Madeleine Albright, the first woman to serve as United States secretary of state, has died at the age of 84 years old. Albright Stonebridge Group, a global strategy firm founded by the former government official, confirmed her passing in an email to staff, CNN reported.
Albright’s family released a statement on Twitter, according to the Associated Press, explaining that she succumbed to cancer and that she was “surrounded by family and friends” at the time of her death. “We have lost a loving mother, grandmother, sister, aunt and friend,” the statement read, also characterizing her as a “tireless champion of democracy and human rights.”
Albright was a crucial part of President Bill Clinton’s cabinet. She first served as ambassador to the United Nations before becoming secretary of state during his second term.

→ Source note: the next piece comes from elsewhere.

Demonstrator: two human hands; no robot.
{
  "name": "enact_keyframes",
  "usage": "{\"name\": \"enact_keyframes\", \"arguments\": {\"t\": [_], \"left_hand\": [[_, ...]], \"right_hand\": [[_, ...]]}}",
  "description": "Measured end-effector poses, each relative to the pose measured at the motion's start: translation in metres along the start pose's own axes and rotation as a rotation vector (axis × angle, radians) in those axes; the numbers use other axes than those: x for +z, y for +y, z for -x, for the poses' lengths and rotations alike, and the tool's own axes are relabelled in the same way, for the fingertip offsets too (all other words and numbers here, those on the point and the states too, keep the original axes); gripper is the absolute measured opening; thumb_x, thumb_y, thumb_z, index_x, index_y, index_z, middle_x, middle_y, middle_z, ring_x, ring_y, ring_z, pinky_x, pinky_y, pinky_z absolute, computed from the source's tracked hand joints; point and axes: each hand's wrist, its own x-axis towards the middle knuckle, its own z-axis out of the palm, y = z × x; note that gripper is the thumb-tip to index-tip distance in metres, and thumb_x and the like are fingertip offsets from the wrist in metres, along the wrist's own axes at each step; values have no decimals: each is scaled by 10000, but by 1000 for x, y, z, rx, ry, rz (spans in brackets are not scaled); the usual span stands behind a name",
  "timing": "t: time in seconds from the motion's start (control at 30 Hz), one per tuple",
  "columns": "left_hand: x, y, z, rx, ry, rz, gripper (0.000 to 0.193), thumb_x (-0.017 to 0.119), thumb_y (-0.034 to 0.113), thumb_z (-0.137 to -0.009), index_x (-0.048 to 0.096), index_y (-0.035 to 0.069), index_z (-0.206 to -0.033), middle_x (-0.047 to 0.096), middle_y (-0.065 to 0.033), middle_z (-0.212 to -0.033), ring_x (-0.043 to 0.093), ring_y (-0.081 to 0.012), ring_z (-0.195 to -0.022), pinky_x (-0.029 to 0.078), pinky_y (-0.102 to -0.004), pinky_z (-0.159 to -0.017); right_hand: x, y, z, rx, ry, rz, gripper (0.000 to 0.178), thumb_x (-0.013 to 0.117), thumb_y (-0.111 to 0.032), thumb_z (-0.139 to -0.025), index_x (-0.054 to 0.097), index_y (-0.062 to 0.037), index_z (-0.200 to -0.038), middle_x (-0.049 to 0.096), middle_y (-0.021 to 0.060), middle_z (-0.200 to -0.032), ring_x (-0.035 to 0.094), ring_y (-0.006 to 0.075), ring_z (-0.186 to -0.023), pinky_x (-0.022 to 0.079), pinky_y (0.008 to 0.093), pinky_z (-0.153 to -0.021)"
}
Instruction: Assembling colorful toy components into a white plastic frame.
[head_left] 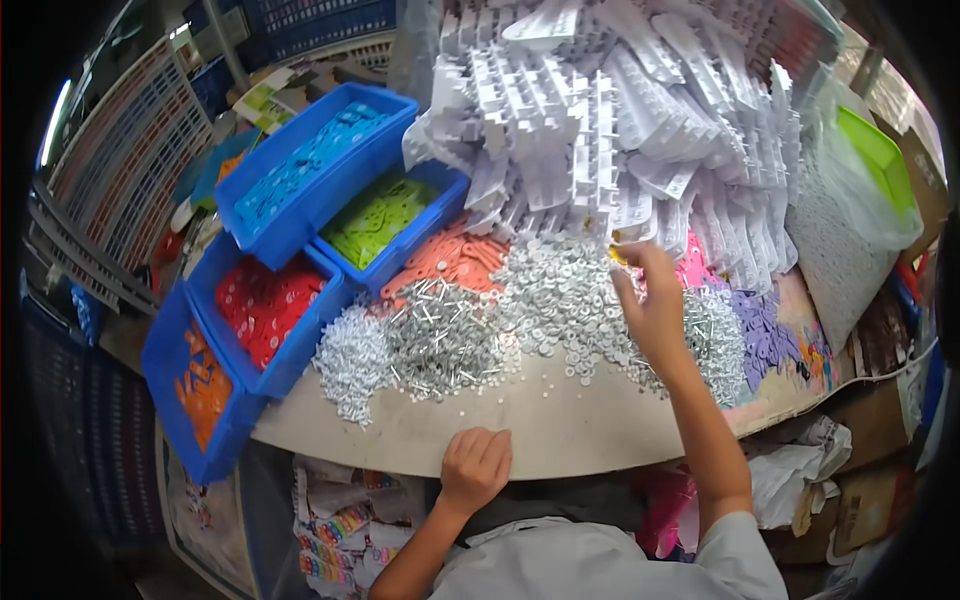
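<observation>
My left hand [476,468] rests at the near edge of the table [570,425], its fingers curled in; whatever it might hold is hidden. My right hand [652,300] reaches over the heaps, thumb and fingers apart, with the fingertips by some yellow pieces [622,262]. Under and beside it lies a heap of small grey-white rings [560,290]. A heap of short metal pins [440,335] and one of tiny white parts [355,355] spread to the left. More silvery pins [715,335] lie right of my right wrist, next to purple pieces [765,330] and pink pieces [692,262].
White toothed plastic strips [600,130] are stacked high at the back. Blue bins hold blue pieces [310,165], green pieces [375,225], red pieces [268,305] and orange pieces [203,385]. Salmon pieces [455,258] lie near them. A bulging clear bag [850,220] stands at right.
</observation>
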Motion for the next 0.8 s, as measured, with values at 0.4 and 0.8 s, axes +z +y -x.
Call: {"name": "enact_keyframes", "arguments": {"t": [0.4,0.8], "left_hand": [[1,1,-1,-121,-17,-34,103,711,28,-815,678,28,-912,633,-112,-820,627,-330,-808,502,-439,-749],[-15,19,-17,-382,56,375,148,687,49,-876,705,-16,-1007,684,-120,-900,630,-269,-860,500,-367,-817]], "right_hand": [[53,83,-148,209,132,-73,396,765,-255,-766,570,7,-991,668,183,-995,657,299,-910,521,394,-806],[-13,-12,16,141,288,-865,527,757,-141,-857,437,-45,-1264,538,84,-1196,552,172,-1116,433,341,-999]]}}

She pushed for expanding NATO and also the effort to intervene in the Balkans to stop ethnic cleansing and genocide. The former officials also worked to tamp down on the dissemination of nuclear weapons.
Albright was a self-proclaimed “pragmatic idealist” who coined the term “assertive multilateralism” to describe the Clinton administration’s approach to foreign policy. She grew up in a family that had escaped both the Nazis and communists, which had a profound impact on shaping her worldview.

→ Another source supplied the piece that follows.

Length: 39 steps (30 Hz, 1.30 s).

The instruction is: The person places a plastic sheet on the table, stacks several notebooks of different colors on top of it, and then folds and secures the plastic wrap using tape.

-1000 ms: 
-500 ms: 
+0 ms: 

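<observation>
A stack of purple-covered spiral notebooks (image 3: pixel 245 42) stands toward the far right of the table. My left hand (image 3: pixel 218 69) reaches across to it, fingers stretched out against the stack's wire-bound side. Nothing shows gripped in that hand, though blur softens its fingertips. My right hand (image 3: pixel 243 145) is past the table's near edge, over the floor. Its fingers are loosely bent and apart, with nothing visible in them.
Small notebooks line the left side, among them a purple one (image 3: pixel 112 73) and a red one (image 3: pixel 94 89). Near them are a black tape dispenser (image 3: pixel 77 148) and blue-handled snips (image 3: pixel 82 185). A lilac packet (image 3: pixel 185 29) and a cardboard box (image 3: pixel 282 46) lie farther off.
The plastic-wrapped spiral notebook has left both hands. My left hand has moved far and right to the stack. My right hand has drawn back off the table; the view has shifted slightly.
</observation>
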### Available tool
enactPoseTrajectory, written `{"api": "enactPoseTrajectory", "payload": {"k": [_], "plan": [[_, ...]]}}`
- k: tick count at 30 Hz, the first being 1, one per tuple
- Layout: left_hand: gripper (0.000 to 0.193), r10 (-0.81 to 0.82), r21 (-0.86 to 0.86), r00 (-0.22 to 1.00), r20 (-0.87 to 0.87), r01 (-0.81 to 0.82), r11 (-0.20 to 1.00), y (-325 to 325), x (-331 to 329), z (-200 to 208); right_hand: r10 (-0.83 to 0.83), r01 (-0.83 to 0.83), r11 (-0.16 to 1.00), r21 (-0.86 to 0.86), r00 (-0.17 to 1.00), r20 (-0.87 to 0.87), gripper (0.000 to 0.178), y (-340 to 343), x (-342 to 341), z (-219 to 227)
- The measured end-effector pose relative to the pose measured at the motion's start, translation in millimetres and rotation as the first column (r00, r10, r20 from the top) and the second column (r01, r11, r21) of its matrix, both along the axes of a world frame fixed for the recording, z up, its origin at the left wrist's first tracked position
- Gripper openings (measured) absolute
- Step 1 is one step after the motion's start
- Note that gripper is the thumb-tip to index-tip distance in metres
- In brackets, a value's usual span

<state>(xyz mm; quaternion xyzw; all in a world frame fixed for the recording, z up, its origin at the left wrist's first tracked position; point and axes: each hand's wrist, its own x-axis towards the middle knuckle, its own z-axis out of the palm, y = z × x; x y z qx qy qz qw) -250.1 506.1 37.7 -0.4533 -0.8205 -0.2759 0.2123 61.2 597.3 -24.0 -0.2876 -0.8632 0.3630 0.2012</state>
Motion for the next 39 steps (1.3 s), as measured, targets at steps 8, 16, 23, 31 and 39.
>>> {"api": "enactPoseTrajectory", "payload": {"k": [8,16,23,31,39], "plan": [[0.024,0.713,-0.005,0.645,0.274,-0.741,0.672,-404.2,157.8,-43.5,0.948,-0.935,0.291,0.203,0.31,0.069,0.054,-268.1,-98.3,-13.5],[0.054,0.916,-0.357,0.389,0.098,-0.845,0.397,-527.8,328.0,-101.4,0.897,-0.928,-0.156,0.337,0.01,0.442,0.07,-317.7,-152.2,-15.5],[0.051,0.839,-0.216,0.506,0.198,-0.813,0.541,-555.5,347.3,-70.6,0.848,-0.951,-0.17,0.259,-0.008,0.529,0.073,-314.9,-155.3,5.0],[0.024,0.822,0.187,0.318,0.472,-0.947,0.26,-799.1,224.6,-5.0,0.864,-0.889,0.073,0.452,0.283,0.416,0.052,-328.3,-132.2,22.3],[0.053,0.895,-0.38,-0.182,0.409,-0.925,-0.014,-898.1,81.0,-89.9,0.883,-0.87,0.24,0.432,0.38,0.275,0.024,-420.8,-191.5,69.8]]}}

Albright viewed the United States as an “indispensable nation” in how it used diplomacy to champion democracy worldwide.
“We stand tall and we see further than other countries into the future, and we see the danger here to all of us,” she said during an interview with NBC in 1998. “I know that the American men and women in uniform are always prepared to sacrifice for freedom, democracy and the American way of life.”
President Barack Obama awarded Albright the Medal of Freedom, the nation’s highest civilian honor, in 2012.
As this is a breaking story, RedState will provide further updates as they become available.